As happy as I am to be home, as happy as I am with the progress Ellie has made...fear and anxiety still attack me. I am getting much better of pushing those anxieties aside, but I don't always share them with God when I pray. I ask him to release those fears, but we don't always talk about them, probably because its too scary and bring out more fears. I always tell kids at school that feelings are okay, and its okay to feel scared....again not taking my own advice. I guess the trick is to not let the fear overcome you, where you stop living your everyday life or you stop trusting that God will see your through this journey. Its a struggle everyday to push those "what ifs" away, to not get scared of what the future holds, to remember what my God has told me, and to not doubt what I am praying for is possible through God.
Ellie will return to St. Jude August 12th for her next round of inpatient chemo, Richard is going to go with her, they will be gone for about a week. She then gets to return home for three weeks, and will have her next MRI September 18th. I also return to work for the first time since February, on August 12th. Until that day, I am going to continue to enjoy every moment we have here, delight in all the arguments, crying and chaos that is my house.

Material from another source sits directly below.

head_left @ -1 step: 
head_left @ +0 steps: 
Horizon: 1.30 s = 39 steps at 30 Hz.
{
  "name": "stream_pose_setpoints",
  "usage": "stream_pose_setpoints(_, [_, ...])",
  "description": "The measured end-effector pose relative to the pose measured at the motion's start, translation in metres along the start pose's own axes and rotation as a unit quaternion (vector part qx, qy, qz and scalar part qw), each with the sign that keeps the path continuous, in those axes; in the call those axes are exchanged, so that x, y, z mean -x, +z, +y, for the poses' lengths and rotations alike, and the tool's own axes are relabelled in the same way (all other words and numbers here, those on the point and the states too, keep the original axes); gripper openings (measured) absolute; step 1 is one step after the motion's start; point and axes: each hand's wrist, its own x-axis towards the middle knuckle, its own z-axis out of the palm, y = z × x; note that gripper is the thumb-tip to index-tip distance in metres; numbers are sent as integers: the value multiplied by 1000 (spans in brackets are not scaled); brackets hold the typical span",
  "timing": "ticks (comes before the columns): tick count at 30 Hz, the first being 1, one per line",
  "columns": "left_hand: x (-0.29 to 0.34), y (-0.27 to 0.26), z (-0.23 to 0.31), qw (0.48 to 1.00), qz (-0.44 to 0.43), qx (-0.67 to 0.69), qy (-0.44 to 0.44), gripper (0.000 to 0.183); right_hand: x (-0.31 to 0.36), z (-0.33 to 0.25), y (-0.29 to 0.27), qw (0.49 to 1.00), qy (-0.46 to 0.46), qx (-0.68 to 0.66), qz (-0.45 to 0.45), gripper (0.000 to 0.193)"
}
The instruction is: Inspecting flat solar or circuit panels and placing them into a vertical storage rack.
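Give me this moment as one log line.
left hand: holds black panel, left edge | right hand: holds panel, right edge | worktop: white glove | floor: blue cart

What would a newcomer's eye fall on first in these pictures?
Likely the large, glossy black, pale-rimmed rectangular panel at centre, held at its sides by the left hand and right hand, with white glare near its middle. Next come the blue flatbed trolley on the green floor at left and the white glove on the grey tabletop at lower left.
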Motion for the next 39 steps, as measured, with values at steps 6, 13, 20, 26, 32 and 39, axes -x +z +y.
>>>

I will do my best to not fear what tomorrow holds. I will continue to ask God to heal Ellie, despite what the world says.
We ask that you pray for all children battling cancer, but we ask you in particular pray for some other Pineoblastoma kids that are having a very rough time right now, some have received some very devastating news. Please pray that they would feel the Peace that only God can provide. Pray for healing for those children, and pray for a cure. It is heartbreaking to see all these beautiful children suffering without a way to make them better.
Our family will be walking in an upcoming walk on September 28th in Charlottesville, VA for CureSearch, which is a national non-profit foundation that accelerates the cure for children's cancer by driving innovation, eliminating research barriers and solving the field's most challenging problems. If you would like to join us or make a donation to the team, please visit our Princess Strong Team Page.
Thank you for your continued prayers and love. You all motivate us and inspire us daily. We love you!
Prayers, Praise and Pink
~Carly (and the other 4 crazy Blaine's)
P.S. it has taken me 3 hours to write this, with kid interruptions....SG wants a bottle and I'm afraid if I don't publish this now, it will get forgotten....so forgive the typos, I'm not re-reading :)
P.P.S. Ellie gets to go to church tomorrow night!!!